=== Your assignment ===
Please give back the listing exactly, without any of its pictures.

=== Dataset excerpt ===
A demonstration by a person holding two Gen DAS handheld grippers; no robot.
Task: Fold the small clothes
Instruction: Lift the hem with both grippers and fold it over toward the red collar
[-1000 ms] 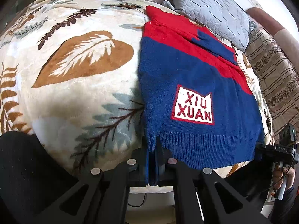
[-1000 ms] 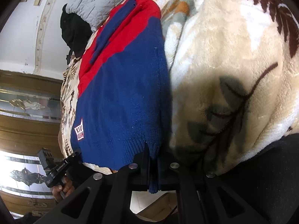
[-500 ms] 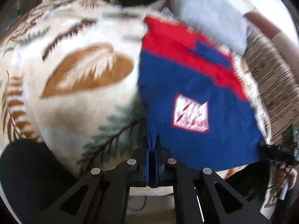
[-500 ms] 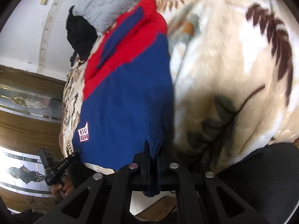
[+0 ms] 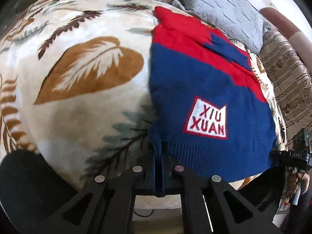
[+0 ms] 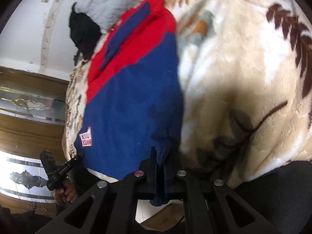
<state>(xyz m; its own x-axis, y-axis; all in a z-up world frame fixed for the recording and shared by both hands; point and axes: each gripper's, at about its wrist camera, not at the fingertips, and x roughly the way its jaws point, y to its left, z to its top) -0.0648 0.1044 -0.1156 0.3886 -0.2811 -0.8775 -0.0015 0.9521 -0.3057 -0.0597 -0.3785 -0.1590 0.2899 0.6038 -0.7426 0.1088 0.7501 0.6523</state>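
A blue and red knitted sweater [image 5: 204, 89] is lying flat on a leaf-patterned blanket [image 5: 81, 74], its ribbed hem reaching the blanket's near edge and its red shoulder part lying toward the grey pillow [image 5: 224, 9] at the far edge. The left gripper [image 5: 160, 167] is pinching one hem corner with its fingers clamped together, while the right gripper [image 6: 161, 167] is pinching the other hem corner the same way.

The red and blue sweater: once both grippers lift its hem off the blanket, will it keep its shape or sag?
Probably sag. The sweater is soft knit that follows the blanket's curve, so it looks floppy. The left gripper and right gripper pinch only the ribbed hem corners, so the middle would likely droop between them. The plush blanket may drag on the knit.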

=== Problem solution ===
A demonstration by a person holding two Gen DAS handheld grippers; no robot.
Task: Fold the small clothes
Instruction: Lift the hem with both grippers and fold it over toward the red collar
[-1000 ms] 
[-1000 ms] 
[-500 ms] 
[-500 ms] 
[+0 ms] 
[+0 ms] 
<state>(xyz m; its own x-axis, y-axis; all in a z-up world frame fixed for the recording and shared by both hands; point and axes: each gripper's, at about its wrist camera, not at the fingertips, and x roughly the way its jaws point, y to its left, z to its top) -0.0648 0.1044 -0.1156 0.3886 -0.2811 -0.8775 -0.0015 0.9521 -0.3057 -0.0597 -0.3785 -0.1590 0.2899 0.6038 -0.7426 0.1088 0.7501 0.6523</state>
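A blue and red knitted sweater [image 5: 204, 89] is lying flat on a leaf-patterned blanket [image 5: 81, 74], its ribbed hem reaching the blanket's near edge and its red shoulder part lying toward the grey pillow [image 5: 224, 9] at the far edge. The left gripper [image 5: 160, 167] is pinching one hem corner with its fingers clamped together, while the right gripper [image 6: 161, 167] is pinching the other hem corner the same way.

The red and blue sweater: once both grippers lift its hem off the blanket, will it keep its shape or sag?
Probably sag. The sweater is soft knit that follows the blanket's curve, so it looks floppy. The left gripper and right gripper pinch only the ribbed hem corners, so the middle would likely droop between them. The plush blanket may drag on the knit.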

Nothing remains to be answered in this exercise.